EXERCISE DETAILS:
Only one span of the listing below is wanted: the lines from the one with "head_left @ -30" through the one with "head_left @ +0", reproduced exactly, both ends kept.

*** GIVEN DATA ***

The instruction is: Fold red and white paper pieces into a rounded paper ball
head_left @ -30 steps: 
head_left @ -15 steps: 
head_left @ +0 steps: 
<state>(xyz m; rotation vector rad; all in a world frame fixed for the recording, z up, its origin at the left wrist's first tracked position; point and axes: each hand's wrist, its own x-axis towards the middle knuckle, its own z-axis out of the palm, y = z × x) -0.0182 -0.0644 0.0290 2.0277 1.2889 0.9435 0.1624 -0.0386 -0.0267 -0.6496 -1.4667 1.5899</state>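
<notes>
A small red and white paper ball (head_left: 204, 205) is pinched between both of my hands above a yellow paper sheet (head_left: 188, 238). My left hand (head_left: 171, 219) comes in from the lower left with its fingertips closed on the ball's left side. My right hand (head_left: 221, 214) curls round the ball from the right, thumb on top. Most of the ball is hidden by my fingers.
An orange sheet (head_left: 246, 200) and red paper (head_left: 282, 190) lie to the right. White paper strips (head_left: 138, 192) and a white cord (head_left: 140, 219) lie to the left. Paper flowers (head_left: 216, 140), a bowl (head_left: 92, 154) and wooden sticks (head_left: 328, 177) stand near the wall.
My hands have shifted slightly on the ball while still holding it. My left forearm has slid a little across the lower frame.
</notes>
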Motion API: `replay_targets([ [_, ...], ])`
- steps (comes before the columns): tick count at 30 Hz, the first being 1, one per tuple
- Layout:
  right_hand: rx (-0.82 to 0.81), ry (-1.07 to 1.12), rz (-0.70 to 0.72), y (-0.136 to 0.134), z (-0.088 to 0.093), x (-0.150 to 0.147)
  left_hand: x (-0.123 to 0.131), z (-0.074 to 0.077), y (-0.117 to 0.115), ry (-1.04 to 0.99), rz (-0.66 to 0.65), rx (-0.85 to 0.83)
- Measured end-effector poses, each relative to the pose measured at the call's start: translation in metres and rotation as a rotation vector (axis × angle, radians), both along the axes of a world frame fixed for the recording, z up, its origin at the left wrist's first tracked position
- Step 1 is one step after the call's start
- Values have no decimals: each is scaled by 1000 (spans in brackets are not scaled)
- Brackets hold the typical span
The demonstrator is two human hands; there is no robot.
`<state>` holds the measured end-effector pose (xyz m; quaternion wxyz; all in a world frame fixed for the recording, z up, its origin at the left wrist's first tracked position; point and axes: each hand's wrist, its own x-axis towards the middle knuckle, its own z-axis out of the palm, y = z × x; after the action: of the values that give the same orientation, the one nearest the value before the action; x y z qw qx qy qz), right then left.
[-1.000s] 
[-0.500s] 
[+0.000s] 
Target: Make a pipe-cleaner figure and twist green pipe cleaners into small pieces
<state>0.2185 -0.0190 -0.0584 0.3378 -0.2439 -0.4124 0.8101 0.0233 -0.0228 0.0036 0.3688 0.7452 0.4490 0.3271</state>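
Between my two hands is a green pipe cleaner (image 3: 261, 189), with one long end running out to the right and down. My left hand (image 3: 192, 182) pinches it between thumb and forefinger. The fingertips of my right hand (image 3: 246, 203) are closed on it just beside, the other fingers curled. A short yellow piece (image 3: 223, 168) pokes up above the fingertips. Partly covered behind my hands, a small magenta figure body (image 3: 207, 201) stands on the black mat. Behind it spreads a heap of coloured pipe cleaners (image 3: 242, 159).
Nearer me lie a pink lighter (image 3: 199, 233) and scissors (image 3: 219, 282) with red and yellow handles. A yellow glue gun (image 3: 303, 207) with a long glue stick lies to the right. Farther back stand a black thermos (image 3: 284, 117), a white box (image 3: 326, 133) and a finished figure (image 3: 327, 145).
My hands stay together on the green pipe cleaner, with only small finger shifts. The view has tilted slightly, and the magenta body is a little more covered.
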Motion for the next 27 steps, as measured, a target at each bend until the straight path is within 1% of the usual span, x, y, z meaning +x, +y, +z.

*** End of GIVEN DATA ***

EXERCISE ANSWER:
head_left @ -30 steps: 
head_left @ -15 steps: 
head_left @ +0 steps: 

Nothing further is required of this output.